[[ Data extract open ]]
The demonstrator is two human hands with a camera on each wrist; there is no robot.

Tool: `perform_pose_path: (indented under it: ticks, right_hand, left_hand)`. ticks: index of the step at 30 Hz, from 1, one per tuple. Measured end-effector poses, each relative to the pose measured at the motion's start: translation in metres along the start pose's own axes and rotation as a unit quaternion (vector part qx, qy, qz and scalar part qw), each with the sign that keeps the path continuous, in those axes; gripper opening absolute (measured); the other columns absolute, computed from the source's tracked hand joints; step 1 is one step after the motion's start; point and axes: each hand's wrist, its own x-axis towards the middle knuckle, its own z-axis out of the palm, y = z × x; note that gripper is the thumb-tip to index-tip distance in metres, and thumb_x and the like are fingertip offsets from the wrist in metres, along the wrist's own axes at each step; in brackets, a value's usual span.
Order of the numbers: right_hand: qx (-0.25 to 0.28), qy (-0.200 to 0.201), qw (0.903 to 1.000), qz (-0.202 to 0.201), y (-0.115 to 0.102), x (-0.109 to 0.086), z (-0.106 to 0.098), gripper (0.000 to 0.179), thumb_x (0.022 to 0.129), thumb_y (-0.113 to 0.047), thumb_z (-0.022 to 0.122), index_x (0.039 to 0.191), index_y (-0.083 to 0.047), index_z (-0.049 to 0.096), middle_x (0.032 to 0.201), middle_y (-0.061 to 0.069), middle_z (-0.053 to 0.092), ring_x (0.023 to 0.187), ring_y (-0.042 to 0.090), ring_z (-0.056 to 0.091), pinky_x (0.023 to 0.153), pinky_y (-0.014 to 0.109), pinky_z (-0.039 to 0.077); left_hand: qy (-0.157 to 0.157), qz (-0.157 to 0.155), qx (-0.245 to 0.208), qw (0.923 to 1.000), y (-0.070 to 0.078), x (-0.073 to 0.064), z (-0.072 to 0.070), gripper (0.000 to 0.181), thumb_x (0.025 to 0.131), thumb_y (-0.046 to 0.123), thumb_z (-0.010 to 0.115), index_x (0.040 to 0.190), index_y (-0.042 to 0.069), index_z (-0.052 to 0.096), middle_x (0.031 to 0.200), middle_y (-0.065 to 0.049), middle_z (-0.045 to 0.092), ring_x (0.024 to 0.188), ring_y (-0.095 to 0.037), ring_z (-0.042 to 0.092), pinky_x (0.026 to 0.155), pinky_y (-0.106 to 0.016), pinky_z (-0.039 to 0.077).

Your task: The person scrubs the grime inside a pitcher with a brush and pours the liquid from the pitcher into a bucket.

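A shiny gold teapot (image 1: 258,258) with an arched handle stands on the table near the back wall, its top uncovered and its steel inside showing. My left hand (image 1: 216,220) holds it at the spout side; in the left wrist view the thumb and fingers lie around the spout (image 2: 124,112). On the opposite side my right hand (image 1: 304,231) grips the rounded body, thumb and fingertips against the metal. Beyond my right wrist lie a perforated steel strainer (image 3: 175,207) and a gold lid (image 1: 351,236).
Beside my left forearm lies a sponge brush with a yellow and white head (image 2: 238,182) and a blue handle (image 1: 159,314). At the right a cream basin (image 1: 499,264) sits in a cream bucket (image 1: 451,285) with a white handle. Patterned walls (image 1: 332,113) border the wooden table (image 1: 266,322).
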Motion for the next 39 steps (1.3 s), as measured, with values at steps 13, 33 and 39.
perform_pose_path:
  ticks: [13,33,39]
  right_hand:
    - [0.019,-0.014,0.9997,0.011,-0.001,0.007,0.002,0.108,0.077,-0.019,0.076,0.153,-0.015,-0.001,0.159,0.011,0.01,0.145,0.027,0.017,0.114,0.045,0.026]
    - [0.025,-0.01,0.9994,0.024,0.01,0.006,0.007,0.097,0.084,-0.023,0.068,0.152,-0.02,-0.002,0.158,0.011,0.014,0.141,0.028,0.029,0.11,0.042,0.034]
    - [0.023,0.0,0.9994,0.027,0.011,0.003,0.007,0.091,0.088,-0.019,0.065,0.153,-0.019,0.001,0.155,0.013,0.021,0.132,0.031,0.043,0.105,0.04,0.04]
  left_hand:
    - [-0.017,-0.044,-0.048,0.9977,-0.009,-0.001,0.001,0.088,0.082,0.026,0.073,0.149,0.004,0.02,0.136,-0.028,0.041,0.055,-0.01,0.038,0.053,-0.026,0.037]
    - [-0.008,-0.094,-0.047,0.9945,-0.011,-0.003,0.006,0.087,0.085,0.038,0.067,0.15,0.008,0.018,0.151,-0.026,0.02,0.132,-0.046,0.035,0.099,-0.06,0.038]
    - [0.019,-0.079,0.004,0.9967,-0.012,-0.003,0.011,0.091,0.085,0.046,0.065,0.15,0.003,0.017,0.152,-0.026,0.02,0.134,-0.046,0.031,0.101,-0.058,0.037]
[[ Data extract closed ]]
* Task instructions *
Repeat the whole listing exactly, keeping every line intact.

* Exercise solution *
The demonstrator is two human hands with a camera on each wrist; there is no robot.

Tool: `perform_pose_path: (indented under it: ticks, right_hand, left_hand)`. ticks: index of the step at 30 Hz, from 1, one per tuple. Measured end-effector poses, each relative to the pose measured at the motion's start: translation in metres along the start pose's own axes and rotation as a unit quaternion (vector part qx, qy, qz and scalar part qw), each with the sign that keeps the path continuous, in those axes; gripper opening absolute (measured); the other columns absolute, computed from the source's tracked hand joints; step 1 is one step after the motion's start; point and axes: each hand's wrist, its own x-axis towards the middle knuckle, its own z-axis out of the palm, y = z × x; note that gripper is the thumb-tip to index-tip distance in metres, and thumb_x and the like are fingertip offsets from the wrist in metres, along the wrist's own axes at each step; in brackets, a value's usual span.
Order of the numbers: right_hand: qx (-0.25 to 0.28), qy (-0.200 to 0.201), qw (0.903 to 1.000), qz (-0.202 to 0.201), y (-0.115 to 0.102), x (-0.109 to 0.086), z (-0.106 to 0.098), gripper (0.000 to 0.179), thumb_x (0.022 to 0.129), thumb_y (-0.113 to 0.047), thumb_z (-0.022 to 0.122), index_x (0.039 to 0.191), index_y (-0.083 to 0.047), index_z (-0.049 to 0.096), middle_x (0.032 to 0.201), middle_y (-0.061 to 0.069), middle_z (-0.053 to 0.092), ring_x (0.023 to 0.187), ring_y (-0.042 to 0.090), ring_z (-0.056 to 0.091), pinky_x (0.023 to 0.153), pinky_y (-0.014 to 0.109), pinky_z (-0.039 to 0.077); left_hand: qy (-0.157 to 0.157), qz (-0.157 to 0.155), qx (-0.245 to 0.208), qw (0.923 to 1.000), y (-0.070 to 0.078), x (-0.073 to 0.064), z (-0.072 to 0.070), gripper (0.000 to 0.181), thumb_x (0.025 to 0.131), thumb_y (-0.046 to 0.123), thumb_z (-0.010 to 0.115), index_x (0.040 to 0.190), index_y (-0.042 to 0.069), index_z (-0.052 to 0.096), middle_x (0.031 to 0.200), middle_y (-0.065 to 0.049), middle_z (-0.045 to 0.092), ring_x (0.024 to 0.188), ring_y (-0.095 to 0.037), ring_z (-0.042 to 0.092), pinky_x (0.026 to 0.155), pinky_y (-0.106 to 0.016), pinky_z (-0.039 to 0.077).

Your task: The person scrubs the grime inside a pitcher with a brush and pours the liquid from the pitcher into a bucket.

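A shiny gold teapot (image 1: 258,258) with an arched handle stands on the table near the back wall, its top uncovered and its steel inside showing. My left hand (image 1: 216,220) holds it at the spout side; in the left wrist view the thumb and fingers lie around the spout (image 2: 124,112). On the opposite side my right hand (image 1: 304,231) grips the rounded body, thumb and fingertips against the metal. Beyond my right wrist lie a perforated steel strainer (image 3: 175,207) and a gold lid (image 1: 351,236).
Beside my left forearm lies a sponge brush with a yellow and white head (image 2: 238,182) and a blue handle (image 1: 159,314). At the right a cream basin (image 1: 499,264) sits in a cream bucket (image 1: 451,285) with a white handle. Patterned walls (image 1: 332,113) border the wooden table (image 1: 266,322).
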Motion for the next 39 steps (1.3 s), as measured, with values at steps 13, 33 and 39.
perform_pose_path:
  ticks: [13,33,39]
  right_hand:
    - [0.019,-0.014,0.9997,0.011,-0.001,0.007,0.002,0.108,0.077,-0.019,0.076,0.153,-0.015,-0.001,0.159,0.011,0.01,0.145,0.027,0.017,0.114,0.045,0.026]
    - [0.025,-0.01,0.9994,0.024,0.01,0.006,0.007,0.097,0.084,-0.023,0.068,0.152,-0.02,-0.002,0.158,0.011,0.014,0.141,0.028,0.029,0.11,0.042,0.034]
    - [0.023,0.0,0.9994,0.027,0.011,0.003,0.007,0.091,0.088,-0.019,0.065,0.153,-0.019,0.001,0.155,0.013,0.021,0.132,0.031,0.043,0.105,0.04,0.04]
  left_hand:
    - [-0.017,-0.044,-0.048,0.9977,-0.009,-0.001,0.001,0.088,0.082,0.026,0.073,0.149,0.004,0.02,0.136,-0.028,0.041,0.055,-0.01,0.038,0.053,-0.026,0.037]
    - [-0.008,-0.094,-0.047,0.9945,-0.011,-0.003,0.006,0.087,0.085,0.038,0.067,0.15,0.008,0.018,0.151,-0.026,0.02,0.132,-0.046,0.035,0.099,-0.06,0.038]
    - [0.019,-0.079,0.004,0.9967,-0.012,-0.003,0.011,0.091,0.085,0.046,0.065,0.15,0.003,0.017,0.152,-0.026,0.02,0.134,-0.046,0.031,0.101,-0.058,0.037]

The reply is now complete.